At the end, Kim, Wombles and all the children help in cleaning up Wimbledon Common.

==Cast==
===Humans===
- David Tomlinson as Roland Frogmorton
- Frances de la Tour as Julia Frogmorton, Roland's wife
- Bonnie Langford as Felicity 'Kim' Frogmorton, Julia & Roland's daughter
- Bernard Spear as Arnold Takahashi
- Yasuko Nagazumi as Doris Takahashi
- John Junkin as County Surveyor
- Reg Lye as Assistant Surveyor

===Wombles===

==== Actors ====

- Kenny Baker as Bungo the drummer
- Eileen Baker as Tobermory the keyboardist
- Sadie Corre as Madame Cholet the saxophonist
- Tony Friel as Wellington the lead guitarist
- John Lummiss as MacWomble the rhythm guitarist
- Jack Purvis as Great Uncle Bulgaria the violinist and music director
- Albert Wilkinson as Tomsk the bassist
- Marcus Powell as Orinoco the lead singer.

==== Voices ====

- David Jason
- Janet Brown
- Jon Pertwee
- John Graham
- Lionel Jeffries
==Production==
Lionel Jeffries was hired to write the script and direct. Finance came from the Rank Organisation.

Filming took place in July and August 1977. Most exterior shots were filmed in Black Park in Wexham and Gerrards Cross, Buckinghamshire. Studio work was done at Pinewood.

Wombling Free was part of a slate of films released in the late 70s through the Rank Organisation, who re-entered the filmmaking arena.

==Soundtrack==
An accompanying soundtrack was released by CBS featuring a selection of Mike Batt's score cues plus new recordings and remixes of previous Womble songs as featured in the film. In 2011 the soundtrack was released on CD by the Dramatico label.
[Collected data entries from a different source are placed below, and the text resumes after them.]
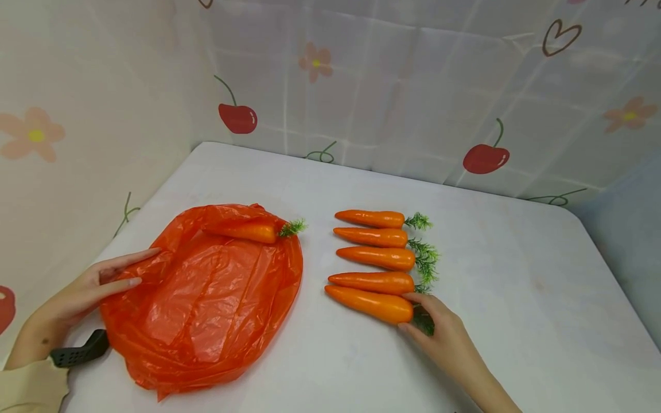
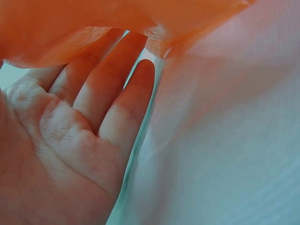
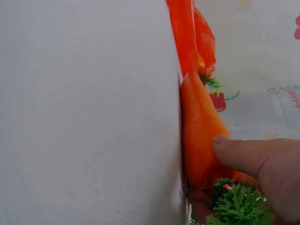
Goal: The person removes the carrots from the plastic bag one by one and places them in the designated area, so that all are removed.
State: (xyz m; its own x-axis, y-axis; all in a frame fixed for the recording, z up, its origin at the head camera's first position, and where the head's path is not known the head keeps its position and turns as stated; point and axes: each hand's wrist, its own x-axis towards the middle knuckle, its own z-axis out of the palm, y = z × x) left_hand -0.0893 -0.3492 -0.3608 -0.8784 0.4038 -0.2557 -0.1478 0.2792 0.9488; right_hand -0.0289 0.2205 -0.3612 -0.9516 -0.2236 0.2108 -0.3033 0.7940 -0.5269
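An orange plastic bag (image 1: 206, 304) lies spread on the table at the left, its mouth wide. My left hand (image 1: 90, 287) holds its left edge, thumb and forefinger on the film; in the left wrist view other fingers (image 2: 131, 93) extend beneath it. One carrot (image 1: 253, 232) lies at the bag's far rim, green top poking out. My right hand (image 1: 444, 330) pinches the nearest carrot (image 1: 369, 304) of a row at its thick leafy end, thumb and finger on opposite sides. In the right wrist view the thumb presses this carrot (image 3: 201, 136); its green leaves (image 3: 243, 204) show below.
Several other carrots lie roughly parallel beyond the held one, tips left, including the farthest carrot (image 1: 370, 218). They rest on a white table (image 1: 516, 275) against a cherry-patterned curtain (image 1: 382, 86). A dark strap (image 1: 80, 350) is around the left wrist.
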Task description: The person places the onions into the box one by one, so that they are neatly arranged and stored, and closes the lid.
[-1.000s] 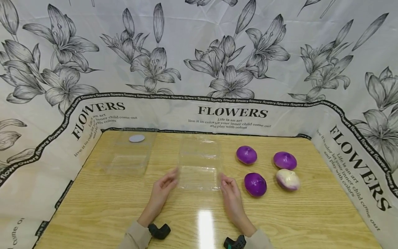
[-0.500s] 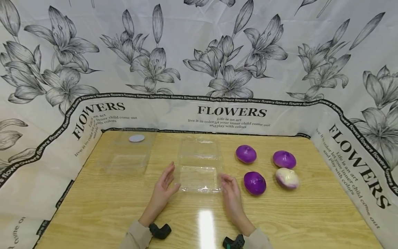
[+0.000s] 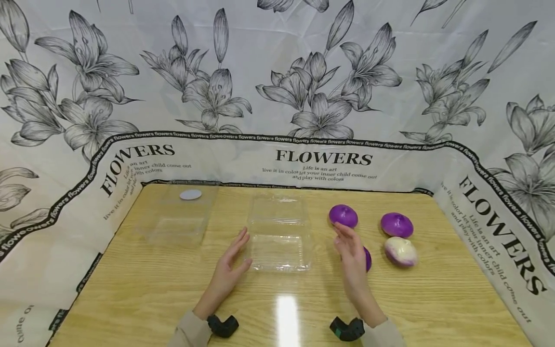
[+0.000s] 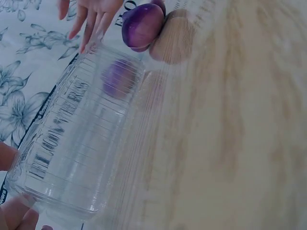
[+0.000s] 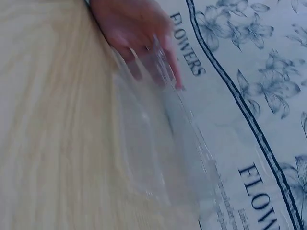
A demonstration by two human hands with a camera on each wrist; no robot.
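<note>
A clear plastic clamshell box point(image 3: 281, 251) lies with its lid raised back, in the middle of the wooden table. My left hand point(image 3: 226, 272) is at its left side, fingers spread and thumb apart, fingertips close to the edge. In the left wrist view, the fingers point(image 4: 18, 211) appear beside the box's end. My right hand point(image 3: 353, 262) is off the box's right side, fingers extended with nothing in them. It partly hides a glossy purple onion-shaped bulb point(image 3: 368, 259). Beyond its fingertips sits another purple bulb point(image 3: 343, 216).
To the right lie a third purple bulb point(image 3: 397, 224) and a cream-and-purple one point(image 3: 401, 251) close together. A second clear box point(image 3: 175, 226) with a white oval label point(image 3: 191, 194) stands at the back left. Flower-printed cloth point(image 3: 325, 166) walls the table point(image 3: 130, 289).
My right hand has left the box's right edge and moved right, over the near purple bulb. My left hand's fingers have come off the box edge and spread, staying beside it.
</note>
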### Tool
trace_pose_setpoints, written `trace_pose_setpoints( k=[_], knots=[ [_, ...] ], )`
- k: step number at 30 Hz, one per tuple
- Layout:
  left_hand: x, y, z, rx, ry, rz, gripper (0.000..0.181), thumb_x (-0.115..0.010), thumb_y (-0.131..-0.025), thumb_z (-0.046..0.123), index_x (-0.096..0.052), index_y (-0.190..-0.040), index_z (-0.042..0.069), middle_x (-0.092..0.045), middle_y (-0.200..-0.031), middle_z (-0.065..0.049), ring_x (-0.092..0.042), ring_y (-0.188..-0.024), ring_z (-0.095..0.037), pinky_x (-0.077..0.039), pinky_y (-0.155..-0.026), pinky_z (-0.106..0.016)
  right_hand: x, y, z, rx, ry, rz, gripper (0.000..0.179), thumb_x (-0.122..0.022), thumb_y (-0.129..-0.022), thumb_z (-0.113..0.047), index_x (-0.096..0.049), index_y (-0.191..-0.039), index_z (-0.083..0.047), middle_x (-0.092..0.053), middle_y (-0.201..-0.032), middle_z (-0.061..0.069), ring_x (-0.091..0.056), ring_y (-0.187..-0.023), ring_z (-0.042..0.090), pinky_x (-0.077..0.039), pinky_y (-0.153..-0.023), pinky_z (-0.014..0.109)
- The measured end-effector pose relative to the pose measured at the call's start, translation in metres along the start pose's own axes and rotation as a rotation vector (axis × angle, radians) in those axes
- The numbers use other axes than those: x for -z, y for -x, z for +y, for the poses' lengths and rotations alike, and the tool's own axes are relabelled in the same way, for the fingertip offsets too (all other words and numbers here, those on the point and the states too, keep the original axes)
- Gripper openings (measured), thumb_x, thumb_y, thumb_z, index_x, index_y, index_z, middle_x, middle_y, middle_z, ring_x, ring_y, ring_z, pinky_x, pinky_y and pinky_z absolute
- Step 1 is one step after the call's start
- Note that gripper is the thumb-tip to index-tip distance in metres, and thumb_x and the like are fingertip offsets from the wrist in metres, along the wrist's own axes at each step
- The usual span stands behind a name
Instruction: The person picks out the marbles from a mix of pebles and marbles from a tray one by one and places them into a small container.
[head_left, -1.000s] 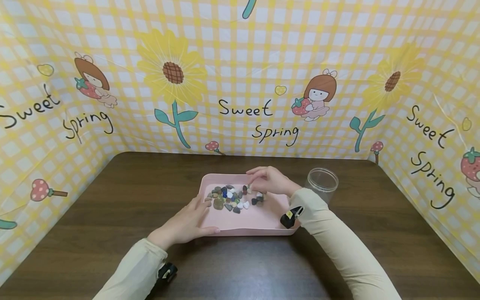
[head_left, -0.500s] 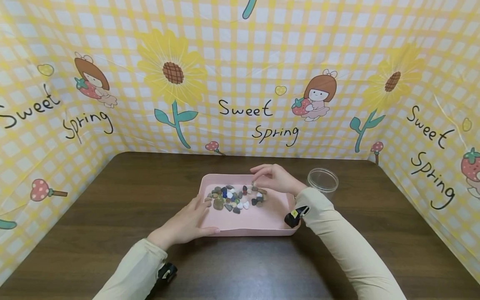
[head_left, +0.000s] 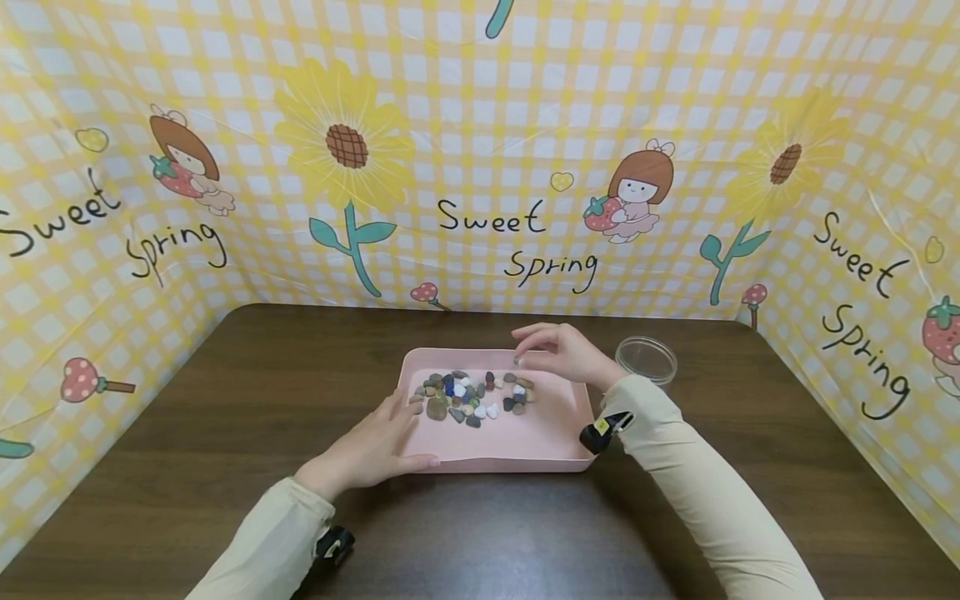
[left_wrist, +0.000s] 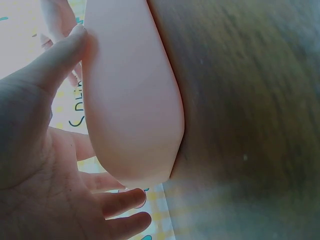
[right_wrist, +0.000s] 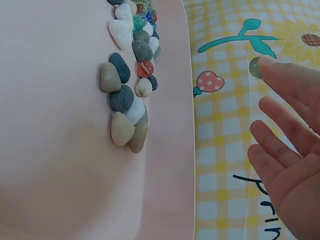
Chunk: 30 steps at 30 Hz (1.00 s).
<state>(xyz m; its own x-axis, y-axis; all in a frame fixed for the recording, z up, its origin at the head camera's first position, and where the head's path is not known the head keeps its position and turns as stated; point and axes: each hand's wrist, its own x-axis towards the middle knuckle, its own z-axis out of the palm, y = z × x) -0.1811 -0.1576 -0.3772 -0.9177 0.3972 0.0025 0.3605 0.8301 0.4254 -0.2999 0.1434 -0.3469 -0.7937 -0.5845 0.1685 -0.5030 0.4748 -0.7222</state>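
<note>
Marble (right_wrist: 255,68) shifted right, hands (head_left: 564,351) near tray rim (head_left: 504,465)

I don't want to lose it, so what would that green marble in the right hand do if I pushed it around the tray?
The green marble would probably roll, since it looks round. It might feel slippery, as its surface looks smooth. The tray has raised sides that would likely stop a gentle roll.

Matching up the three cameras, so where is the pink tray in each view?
Head: the pink tray is just below centre.
Left wrist: its outer wall is left of centre, running off the top.
Right wrist: its floor fills much of the left side.
Shared landmark: the yellow-checked cloth.
</note>
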Motion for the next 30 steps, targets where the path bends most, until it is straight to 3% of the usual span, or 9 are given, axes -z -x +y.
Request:
trace_pose_setpoints(
  k=[12,19,30],
  knots=[
    [-0.001,0.000,-0.001,0.004,-0.007,-0.012,0.089,-0.064,-0.079,0.058,-0.038,-0.139,-0.001,-0.016,-0.151,-0.031,-0.031,-0.134,-0.048,-0.034,-0.105,-0.057,0.008,0.008,-0.001,0.014,-0.017,0.025,0.013,-0.066,-0.086,-0.008,-0.071,-0.097,-0.004,-0.056,-0.132,0.015,-0.048,-0.128,0.029,-0.038,-0.107,0.037],
    [-0.001,-0.001,-0.001,0.010,-0.010,-0.014,0.090,-0.063,-0.079,0.059,-0.037,-0.140,-0.001,-0.016,-0.151,-0.031,-0.031,-0.134,-0.048,-0.033,-0.105,-0.056,0.013,0.013,-0.001,0.030,-0.010,0.035,0.014,-0.066,-0.085,-0.007,-0.071,-0.097,-0.003,-0.055,-0.132,0.018,-0.047,-0.128,0.032,-0.038,-0.106,0.041],
    [-0.002,-0.002,-0.001,0.037,0.007,-0.038,0.089,-0.063,-0.079,0.058,-0.036,-0.141,0.000,-0.014,-0.152,-0.029,-0.028,-0.136,-0.048,-0.032,-0.106,-0.057,0.024,0.024,-0.002,-0.012,-0.018,0.053,0.014,-0.067,-0.085,-0.010,-0.071,-0.097,-0.005,-0.054,-0.134,0.016,-0.044,-0.131,0.030,-0.038,-0.107,0.040]
  ],
)
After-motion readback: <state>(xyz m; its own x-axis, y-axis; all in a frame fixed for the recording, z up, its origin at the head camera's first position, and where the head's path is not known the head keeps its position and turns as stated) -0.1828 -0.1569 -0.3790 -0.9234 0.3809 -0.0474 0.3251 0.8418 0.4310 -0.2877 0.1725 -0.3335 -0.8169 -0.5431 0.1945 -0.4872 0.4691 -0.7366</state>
1. "The Wombling Song (Film Version)"
2. "The Creation Of The World (Main Title)"
3. "Edinburgh Rock"
4. "Introduction From Minuetto Allegretto"
5. "Introduction To The Womble Burrow"
6. "Wombling White Tie & Tails (Film Version)"
7. "Under The Hills And Not Far Away"
8. "Madame Cholet"
9. "Mr. Roland Frogmorton's Music"
10. "Miss Felicity Kim Frogmorton's Music"
11. "Frogmorton's Theme"
12. "The March Of The Machines"
13. "Exercise Is Good For You (Film Version)"
14. "The Underground Garden"
15. "Count Down And Lift-Off"
16. "Womble Of The Universe"
17. "The Queen"

==Reception==
The film was originally meant to be released over Christmas 1977 but this was delayed until Easter 1978 to avoid Christmas competition.

The Evening Post called it "a super little job". The Daily Telegraph called it "a very long 96 minutes indeed." "All too slack, too coy and too late" wrote The Sunday Telegraph.

Sight and Sound wrote "Saddled with instantly forgettable songs, a flabby plot, and a bromidic human family cut to the Disney pattern, the Wombles of Wimbledon make a sadly inauspicious big screen debut."

Filmink wrote "truth be told, it's not very good – it's hard to tell the Wombles apart, there's not much of a story, the main girl is annoying. We probably would have loved it if we'd seen it when we were five though, and it was fun to see David Tomlinson."